Der Weihnachtsmann war mein Idol. Ich wollte mit einem Kugelbauch, rot-weißen Mantel bekleidet und stets den Sack voller Geschenke auf dem Rücken, durch die Stadt laufen. Im Dezember schaffte ich es immer pünktlich zur Schule, in Erwartung von Süßigkeiten, Kränzen und Kerzenkram. Sobald ich erfuhr, wann der Weihnachtsbaum in der Schule aufgestellt werden würde, wollte ich vor dem sonst üblich verhassten Gebäude zelten. Ganz klar.

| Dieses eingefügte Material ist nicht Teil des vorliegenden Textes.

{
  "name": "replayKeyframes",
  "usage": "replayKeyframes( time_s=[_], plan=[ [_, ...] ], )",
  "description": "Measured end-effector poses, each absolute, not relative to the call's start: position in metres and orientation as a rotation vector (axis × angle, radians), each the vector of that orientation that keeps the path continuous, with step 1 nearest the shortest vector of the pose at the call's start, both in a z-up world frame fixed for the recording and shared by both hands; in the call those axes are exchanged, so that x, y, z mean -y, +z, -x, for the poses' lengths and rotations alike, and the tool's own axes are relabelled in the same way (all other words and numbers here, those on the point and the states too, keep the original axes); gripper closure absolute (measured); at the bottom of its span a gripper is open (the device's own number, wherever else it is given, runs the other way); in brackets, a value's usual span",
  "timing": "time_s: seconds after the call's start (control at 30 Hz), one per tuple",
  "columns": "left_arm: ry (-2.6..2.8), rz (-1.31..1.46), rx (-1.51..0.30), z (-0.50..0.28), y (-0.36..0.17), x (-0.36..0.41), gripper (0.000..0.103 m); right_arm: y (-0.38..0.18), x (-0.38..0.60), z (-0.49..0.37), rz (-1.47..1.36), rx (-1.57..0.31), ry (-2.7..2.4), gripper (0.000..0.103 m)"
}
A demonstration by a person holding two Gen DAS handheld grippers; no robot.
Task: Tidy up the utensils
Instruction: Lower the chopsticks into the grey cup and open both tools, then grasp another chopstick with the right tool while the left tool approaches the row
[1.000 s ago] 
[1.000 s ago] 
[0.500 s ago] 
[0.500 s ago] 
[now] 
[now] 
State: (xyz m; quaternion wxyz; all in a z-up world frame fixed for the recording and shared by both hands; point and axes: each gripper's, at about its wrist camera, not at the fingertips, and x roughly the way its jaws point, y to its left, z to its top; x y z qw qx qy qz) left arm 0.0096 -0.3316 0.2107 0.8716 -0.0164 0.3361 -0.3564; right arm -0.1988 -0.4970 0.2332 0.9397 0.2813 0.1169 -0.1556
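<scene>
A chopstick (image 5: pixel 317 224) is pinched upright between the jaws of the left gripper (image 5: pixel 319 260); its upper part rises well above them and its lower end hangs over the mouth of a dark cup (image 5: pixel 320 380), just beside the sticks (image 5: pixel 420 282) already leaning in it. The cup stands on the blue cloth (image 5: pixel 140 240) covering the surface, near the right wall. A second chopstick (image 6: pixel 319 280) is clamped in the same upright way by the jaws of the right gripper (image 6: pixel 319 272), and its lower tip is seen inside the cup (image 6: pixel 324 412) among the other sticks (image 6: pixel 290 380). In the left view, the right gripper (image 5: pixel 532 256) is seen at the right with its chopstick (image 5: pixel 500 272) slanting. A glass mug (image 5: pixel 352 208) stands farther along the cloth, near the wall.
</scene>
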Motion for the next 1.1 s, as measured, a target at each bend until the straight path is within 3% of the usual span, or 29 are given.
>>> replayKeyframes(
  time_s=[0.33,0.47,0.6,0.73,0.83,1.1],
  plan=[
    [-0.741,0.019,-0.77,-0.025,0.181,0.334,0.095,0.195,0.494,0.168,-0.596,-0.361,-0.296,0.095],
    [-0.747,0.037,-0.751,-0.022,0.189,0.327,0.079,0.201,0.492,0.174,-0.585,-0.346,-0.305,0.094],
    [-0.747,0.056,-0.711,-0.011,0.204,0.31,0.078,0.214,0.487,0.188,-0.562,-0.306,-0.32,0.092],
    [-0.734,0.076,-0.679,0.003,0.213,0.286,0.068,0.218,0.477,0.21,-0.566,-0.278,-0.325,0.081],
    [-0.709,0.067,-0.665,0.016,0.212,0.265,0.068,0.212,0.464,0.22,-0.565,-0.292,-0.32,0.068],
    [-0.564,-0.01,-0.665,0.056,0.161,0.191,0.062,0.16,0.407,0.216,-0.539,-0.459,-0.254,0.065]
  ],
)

Meinen Eltern gingen am Heiligabend die Haare zu neige. Während ich eine wilde Party mit Weihnachtsschleifen und Paketen feierte, saßen die Beiden auf dem Sofa und aßen ausdruckslos Kartoffelsalat. Ich schleppte alles mühsam in mein Zimmer und suchte a la Gollum 1 A-Verstecke für meine Schätze. Teilen war nicht so mein Ding. Das hat sich inzwischen geändert. Zum Glück.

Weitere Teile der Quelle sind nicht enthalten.